Task instructions: Which lines of the entries contain the string "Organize"? Copy each of them.

(Stored items)

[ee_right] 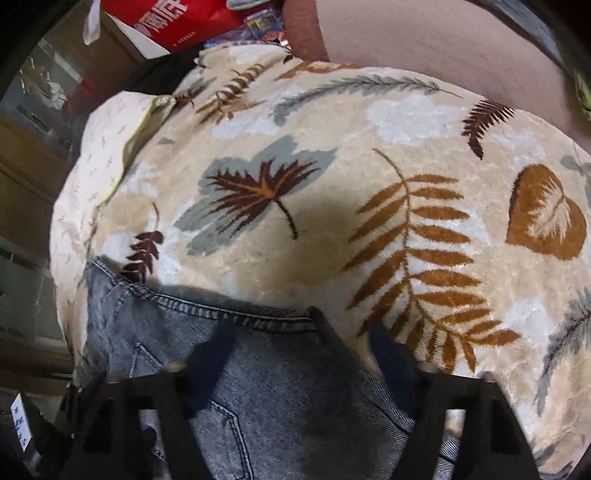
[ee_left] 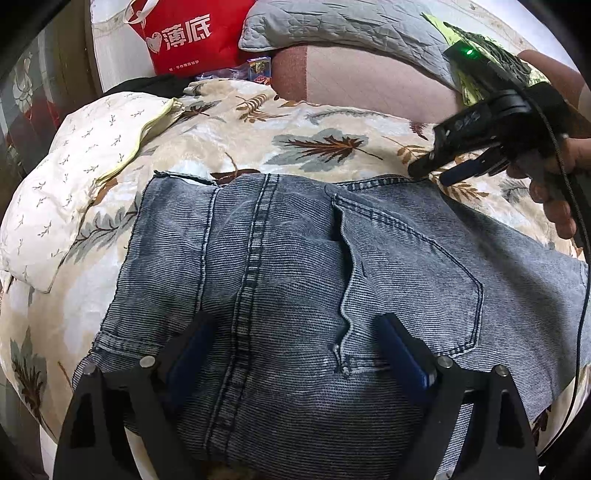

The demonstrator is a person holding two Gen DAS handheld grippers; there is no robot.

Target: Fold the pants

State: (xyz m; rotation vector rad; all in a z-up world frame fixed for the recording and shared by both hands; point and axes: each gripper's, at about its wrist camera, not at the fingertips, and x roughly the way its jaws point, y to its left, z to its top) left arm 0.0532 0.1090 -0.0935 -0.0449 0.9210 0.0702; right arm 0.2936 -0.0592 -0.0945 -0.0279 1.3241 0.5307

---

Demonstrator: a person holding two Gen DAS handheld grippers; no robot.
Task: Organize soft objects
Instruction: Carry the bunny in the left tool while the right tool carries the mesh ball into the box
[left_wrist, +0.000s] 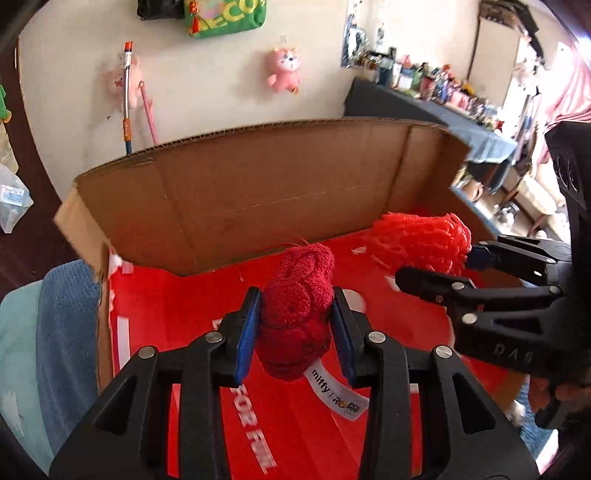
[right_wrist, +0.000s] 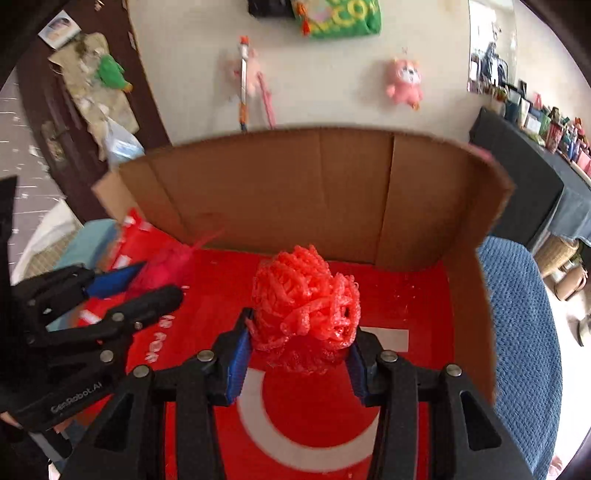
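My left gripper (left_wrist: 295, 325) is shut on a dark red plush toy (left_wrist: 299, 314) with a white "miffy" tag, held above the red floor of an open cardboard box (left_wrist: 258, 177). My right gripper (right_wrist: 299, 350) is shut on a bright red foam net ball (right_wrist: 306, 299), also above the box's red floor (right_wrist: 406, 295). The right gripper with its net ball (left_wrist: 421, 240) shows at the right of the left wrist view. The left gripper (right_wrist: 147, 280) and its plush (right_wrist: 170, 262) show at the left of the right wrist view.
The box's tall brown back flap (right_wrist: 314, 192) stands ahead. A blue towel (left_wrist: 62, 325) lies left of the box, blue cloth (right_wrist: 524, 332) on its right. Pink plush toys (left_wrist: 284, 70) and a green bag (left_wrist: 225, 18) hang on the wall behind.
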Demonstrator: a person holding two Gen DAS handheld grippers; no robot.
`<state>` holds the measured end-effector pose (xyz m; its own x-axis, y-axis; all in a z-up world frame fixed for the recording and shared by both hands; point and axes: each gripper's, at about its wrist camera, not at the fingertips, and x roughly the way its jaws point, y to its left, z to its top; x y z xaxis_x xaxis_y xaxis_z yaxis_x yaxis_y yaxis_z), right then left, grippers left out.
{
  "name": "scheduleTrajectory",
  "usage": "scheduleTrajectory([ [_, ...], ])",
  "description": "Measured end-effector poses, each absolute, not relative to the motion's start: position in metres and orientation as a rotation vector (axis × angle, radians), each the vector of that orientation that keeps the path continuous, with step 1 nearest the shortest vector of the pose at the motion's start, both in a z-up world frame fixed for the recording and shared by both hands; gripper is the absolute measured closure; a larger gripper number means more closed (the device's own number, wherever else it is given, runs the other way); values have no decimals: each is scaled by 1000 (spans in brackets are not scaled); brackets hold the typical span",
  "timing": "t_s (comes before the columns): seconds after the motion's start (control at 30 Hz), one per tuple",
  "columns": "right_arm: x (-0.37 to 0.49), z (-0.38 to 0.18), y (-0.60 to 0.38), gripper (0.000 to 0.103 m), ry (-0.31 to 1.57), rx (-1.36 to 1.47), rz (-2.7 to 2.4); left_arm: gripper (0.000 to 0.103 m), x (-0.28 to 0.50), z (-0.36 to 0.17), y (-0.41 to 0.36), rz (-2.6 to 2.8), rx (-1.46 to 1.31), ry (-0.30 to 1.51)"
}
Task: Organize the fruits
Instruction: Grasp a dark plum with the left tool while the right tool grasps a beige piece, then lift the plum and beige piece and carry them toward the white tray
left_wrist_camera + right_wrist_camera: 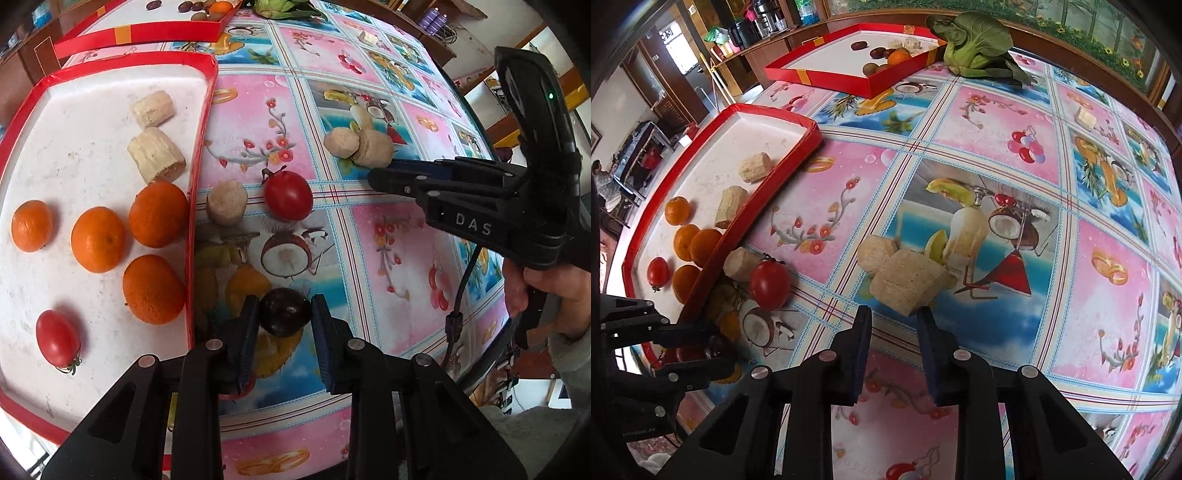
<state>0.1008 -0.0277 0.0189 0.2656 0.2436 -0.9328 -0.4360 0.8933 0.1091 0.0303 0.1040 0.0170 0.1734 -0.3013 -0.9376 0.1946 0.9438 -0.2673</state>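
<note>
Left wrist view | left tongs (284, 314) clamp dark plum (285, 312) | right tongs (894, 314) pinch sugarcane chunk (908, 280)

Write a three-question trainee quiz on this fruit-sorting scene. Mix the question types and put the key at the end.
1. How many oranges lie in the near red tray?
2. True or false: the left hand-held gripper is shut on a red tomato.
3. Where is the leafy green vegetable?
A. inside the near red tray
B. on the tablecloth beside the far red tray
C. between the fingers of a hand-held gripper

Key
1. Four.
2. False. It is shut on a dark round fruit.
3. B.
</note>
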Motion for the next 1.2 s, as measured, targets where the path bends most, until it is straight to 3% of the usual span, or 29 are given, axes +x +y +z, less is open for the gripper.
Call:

Solution:
Task: Organize soft objects
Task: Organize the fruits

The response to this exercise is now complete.